This post contains spoilers for the first three episodes of Sharp Objects.
Three episodes in, it’s still not clear what HBO’s Sharp Objects is about, exactly. A string of murders in a small Missouri town? The secrets of Camille Preaker (Amy Adams), a journalist addicted to booze, self-harm, and flashbacks? The ominousness of swivel fans? The creator/writer Marti Noxon’s elliptical storytelling and the director Jean-Marc Vallée’s wandering gaze make for an immersive trip, but one in which you can’t guess at even the next mile.
One thing is clear, though. This is a show about music. The title sequence opens with a needle descending on a record player, and the accompanying song changes week to week. Camille is the hyperactive DJ of her own life, queuing up tunes on her cracked iPhone when on drives, in bed, and in the bath. Her stepdad plays piano, and the town’s social life revolves around a karaoke bar. Almost always, the soundtrack is diegetic: Viewers hear the same thing as the characters do.
Which isn’t surprising given the show’s pedigree. Last year, Vallée brought his alternately gauzy and jittery sensibility to Big Little Lies, another female-led murder-mystery miniseries that, in a very real way, revolved around songs. The children on the show had an eerily deep knowledge of David Bowie, and the parents conducted their skullduggery while humming to the Temptations. Most of the music was diegetic, and the concept of listening was, itself, thematic: a proxy for how people dwell on their own frequencies but can connect by sharing what’s in their heads.
In Sharp Objects, something similar but not the same is going on. Music voices the show’s central question: Is it better to look at the darkness, or to hide it? This inquiry begins on a visceral level with the creeping dread of the soundtrack curated by music supervisor Susan Jacobs, whether heard in Sylvan Esso’s spindly folktronica or in Led Zeppelin’s surging doom. LCD Soundsystem, though synonymous with partying, provides a desiccated drum loop as Camille approaches a funeral. Even Franz Waxman’s “Dance and Angela,” a stately shuffle for 1951’s A Place in the Sun, subtly hisses and pops in the first title sequence. Damage, it seems, is everywhere.

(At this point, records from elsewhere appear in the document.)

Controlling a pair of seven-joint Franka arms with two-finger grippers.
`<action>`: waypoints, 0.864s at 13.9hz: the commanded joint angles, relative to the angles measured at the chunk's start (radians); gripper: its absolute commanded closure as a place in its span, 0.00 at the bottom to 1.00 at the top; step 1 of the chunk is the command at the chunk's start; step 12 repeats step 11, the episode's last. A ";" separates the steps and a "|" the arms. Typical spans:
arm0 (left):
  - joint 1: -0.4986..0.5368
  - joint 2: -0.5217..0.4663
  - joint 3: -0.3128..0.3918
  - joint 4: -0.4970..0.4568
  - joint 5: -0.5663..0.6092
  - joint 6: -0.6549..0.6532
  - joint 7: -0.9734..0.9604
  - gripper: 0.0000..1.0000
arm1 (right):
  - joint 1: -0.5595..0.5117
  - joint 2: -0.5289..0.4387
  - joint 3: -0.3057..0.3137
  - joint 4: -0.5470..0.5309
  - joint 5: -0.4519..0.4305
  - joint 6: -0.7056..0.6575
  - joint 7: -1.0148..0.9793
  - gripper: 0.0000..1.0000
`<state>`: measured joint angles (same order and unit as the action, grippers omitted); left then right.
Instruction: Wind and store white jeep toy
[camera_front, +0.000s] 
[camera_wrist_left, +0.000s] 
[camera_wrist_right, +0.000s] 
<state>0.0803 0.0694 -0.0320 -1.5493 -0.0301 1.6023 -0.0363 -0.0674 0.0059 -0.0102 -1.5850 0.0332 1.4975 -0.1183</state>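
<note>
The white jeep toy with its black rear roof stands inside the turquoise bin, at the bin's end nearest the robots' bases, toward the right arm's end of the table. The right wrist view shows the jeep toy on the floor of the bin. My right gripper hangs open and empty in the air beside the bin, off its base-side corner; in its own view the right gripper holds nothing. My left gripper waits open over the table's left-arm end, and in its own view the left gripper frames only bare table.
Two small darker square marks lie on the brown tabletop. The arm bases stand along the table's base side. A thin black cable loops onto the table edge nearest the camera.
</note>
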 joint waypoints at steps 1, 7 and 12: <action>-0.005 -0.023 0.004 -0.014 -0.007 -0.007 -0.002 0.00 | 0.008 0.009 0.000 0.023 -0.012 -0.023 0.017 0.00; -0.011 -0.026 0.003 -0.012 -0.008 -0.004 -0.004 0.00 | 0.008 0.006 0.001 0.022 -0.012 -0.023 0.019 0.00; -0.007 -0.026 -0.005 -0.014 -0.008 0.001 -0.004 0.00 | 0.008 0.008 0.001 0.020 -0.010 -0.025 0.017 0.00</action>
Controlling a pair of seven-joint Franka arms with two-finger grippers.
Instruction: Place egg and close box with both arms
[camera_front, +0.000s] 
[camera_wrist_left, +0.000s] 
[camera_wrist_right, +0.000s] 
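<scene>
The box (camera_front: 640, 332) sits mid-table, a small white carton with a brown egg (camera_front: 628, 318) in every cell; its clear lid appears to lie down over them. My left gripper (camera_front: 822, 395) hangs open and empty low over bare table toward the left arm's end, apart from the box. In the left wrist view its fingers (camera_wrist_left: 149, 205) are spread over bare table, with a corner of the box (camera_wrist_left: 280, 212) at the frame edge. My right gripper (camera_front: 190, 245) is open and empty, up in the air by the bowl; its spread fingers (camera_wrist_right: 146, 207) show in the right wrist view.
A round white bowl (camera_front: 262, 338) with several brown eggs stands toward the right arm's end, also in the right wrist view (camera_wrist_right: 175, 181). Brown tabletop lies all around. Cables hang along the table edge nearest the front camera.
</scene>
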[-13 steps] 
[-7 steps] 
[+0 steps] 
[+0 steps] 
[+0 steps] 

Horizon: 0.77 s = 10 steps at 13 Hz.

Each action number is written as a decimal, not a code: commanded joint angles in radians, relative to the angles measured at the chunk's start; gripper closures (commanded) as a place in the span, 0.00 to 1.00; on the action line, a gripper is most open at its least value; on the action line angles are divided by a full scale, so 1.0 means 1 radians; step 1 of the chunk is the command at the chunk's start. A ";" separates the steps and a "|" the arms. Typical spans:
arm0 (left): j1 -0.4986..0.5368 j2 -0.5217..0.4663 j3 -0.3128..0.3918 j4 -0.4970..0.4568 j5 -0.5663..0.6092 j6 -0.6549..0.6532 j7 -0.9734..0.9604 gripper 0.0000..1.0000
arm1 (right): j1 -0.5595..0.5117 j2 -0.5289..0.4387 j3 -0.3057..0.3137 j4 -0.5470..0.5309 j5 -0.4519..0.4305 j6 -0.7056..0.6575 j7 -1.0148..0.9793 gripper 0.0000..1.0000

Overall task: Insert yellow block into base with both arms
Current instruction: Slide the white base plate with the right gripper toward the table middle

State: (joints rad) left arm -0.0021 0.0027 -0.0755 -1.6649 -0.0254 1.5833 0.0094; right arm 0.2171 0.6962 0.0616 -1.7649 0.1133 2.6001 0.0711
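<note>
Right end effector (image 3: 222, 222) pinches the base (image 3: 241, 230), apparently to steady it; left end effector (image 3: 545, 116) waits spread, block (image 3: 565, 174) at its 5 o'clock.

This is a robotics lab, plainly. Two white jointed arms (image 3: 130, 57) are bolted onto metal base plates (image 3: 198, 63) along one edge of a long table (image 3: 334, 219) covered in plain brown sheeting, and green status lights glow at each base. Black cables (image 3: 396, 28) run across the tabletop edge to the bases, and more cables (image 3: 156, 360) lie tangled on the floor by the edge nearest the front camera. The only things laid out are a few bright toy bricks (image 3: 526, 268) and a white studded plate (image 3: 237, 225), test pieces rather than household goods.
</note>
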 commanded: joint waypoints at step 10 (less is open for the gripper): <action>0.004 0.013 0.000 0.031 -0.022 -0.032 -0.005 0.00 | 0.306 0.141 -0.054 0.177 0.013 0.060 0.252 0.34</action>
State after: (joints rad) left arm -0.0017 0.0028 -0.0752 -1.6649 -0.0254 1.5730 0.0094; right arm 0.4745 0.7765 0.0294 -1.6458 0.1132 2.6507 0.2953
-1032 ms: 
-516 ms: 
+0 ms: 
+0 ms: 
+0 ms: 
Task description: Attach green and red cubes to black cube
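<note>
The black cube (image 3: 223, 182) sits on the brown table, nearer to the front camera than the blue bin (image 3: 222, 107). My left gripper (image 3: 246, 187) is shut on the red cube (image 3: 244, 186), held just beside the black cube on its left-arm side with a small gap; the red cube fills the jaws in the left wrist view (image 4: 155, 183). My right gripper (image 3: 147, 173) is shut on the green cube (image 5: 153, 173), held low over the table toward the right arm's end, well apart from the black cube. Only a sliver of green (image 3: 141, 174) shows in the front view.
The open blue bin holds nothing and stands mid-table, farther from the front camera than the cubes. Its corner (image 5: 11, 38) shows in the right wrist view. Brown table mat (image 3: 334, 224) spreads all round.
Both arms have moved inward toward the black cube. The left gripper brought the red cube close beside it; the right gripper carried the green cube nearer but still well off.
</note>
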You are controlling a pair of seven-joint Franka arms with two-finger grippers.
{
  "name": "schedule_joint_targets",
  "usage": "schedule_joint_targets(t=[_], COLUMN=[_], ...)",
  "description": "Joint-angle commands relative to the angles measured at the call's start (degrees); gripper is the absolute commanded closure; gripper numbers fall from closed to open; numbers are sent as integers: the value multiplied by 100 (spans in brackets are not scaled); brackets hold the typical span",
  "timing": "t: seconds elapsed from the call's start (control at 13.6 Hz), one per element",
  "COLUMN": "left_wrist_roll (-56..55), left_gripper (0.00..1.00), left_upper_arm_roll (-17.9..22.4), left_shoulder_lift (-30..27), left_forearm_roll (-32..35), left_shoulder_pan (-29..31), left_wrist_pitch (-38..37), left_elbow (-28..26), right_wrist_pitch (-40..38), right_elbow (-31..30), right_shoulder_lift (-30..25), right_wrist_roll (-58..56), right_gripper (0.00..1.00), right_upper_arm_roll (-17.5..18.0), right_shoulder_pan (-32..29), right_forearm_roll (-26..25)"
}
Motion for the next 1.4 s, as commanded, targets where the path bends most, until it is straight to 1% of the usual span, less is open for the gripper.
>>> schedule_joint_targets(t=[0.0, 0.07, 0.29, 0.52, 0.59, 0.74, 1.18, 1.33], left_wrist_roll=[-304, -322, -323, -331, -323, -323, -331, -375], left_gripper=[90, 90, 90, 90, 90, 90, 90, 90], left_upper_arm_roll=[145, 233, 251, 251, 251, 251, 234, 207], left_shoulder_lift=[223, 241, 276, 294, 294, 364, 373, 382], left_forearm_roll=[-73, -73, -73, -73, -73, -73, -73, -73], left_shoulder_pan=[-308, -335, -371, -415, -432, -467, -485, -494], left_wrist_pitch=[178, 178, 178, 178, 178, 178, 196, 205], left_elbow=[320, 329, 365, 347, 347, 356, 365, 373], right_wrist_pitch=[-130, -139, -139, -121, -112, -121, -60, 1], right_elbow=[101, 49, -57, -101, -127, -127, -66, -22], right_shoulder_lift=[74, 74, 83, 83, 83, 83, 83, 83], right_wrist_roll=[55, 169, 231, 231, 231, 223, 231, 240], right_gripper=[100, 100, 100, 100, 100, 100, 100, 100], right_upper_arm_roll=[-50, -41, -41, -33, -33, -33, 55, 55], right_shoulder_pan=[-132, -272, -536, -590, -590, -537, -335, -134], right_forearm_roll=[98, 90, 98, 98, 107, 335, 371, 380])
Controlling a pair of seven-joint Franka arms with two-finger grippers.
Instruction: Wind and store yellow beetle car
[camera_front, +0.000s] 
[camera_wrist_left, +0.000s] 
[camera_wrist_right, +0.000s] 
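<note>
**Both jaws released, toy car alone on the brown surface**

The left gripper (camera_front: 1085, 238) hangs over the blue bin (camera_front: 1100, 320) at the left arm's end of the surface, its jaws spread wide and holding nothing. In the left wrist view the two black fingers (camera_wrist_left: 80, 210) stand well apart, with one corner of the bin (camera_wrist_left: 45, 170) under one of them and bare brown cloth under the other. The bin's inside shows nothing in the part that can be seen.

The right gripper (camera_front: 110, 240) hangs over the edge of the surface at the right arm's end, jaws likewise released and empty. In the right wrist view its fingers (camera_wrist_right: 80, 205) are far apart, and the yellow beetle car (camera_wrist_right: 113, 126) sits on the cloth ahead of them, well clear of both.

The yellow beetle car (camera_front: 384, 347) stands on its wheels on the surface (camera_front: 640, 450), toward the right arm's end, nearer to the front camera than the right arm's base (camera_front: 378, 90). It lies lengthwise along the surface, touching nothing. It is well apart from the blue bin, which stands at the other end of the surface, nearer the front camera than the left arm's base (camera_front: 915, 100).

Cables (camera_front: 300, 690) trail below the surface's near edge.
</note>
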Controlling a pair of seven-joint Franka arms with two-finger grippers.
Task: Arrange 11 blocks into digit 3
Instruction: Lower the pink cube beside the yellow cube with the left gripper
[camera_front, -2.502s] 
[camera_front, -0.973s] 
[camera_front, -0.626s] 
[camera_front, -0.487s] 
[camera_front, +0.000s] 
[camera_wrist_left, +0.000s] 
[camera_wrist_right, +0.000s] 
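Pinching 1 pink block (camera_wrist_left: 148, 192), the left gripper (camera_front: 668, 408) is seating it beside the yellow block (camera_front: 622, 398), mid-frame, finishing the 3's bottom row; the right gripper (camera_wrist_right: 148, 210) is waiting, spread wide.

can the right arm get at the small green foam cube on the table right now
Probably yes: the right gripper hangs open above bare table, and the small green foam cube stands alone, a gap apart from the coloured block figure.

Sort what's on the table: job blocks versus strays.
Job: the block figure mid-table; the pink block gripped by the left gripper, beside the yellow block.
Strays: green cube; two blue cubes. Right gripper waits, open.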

Music marks social class and inner attributes, too. Hence why the picturesque mansion of Camille’s mom, Adora, wafts with placid classical and standards beloved by her husband Alan Crellin, he of preppy sweaters and a carefully kept library of records. Frequently, the show mines the primness of the Crellins’ tunes for irony. During a traumatic flashback Camille suffers in her first night back in her childhood bedroom, there’s a spooky clamor in the background. As she frantically runs out of the house in the present day, the sound coheres into “The Way It Used to Be” by shmaltz-master Engelbert Humperdinck. Adora and Alan are dancing to it.
Camille’s tastes run darker than her parents, obviously. Led Zeppelin is a staple, and at the karaoke bar, we learn that her go-to song is “Ring of Fire”: an on-the-nose choice for an inwardly tormented country girl. (Strikingly, it’s the version not by Johnny Cash but by Eric Burdon and the Animals that gets cued up.) The obnoxious bar owner’s karaoke fave is Queen’s “Bohemian Rhapsody,” a bombastic and indulgent pick. When Camille follows her secretive young half-sister Amma in Episode 3, we faintly hear from her headphones “Mama’s Gonna Give You Love” by Emily Wells: a tellingly hip and sexy twist on the classical music played at home. (It’s also a typically eclectic pick from Jacobs, who won the first ever Emmy for music supervision last year).
Yet it turns out that Camille’s tastes aren’t entirely her own. In a flashback saga in the most recent episode, “Fix,” we watched her check herself into a facility after cutting herself. There, she bonded with another self-harming patient, a teenage girl. That girl asked her about what she listened to, and Camille—bafflingly to viewers—replied, “It’s not really my thing, music.” Back then, apparently, she didn’t listen to much. But the girl advised Camille that her headphones were the only healthy way she knew of dealing with pain. The two listened to Led Zeppelin’s “Thank You” together, and Camille briefly borrowed the phone—only to return and find the girl had killed herself. Horrified though Camille was, she kept the phone.
The message here is as clear as it is queasy. Music acts as a way to self-medicate for Camille and for others like her, not unlike alcohol and long drives. It also reflects—or hides—truth. The women and girls of Sharp Objects have been policed to project one reality: doll-like rather than tomboy, purple rather than black, Engelbert Humperdinck rather than Jimmy Page. The penalties for stepping out of line can be brutal, but for Camille, the choice is between rocking out or hurting herself. When this latest episode ended with her hurling her iPhone from a car window in a fit of angst, it set up one of the show’s most gut-churning mysteries yet: Can she survive the silence?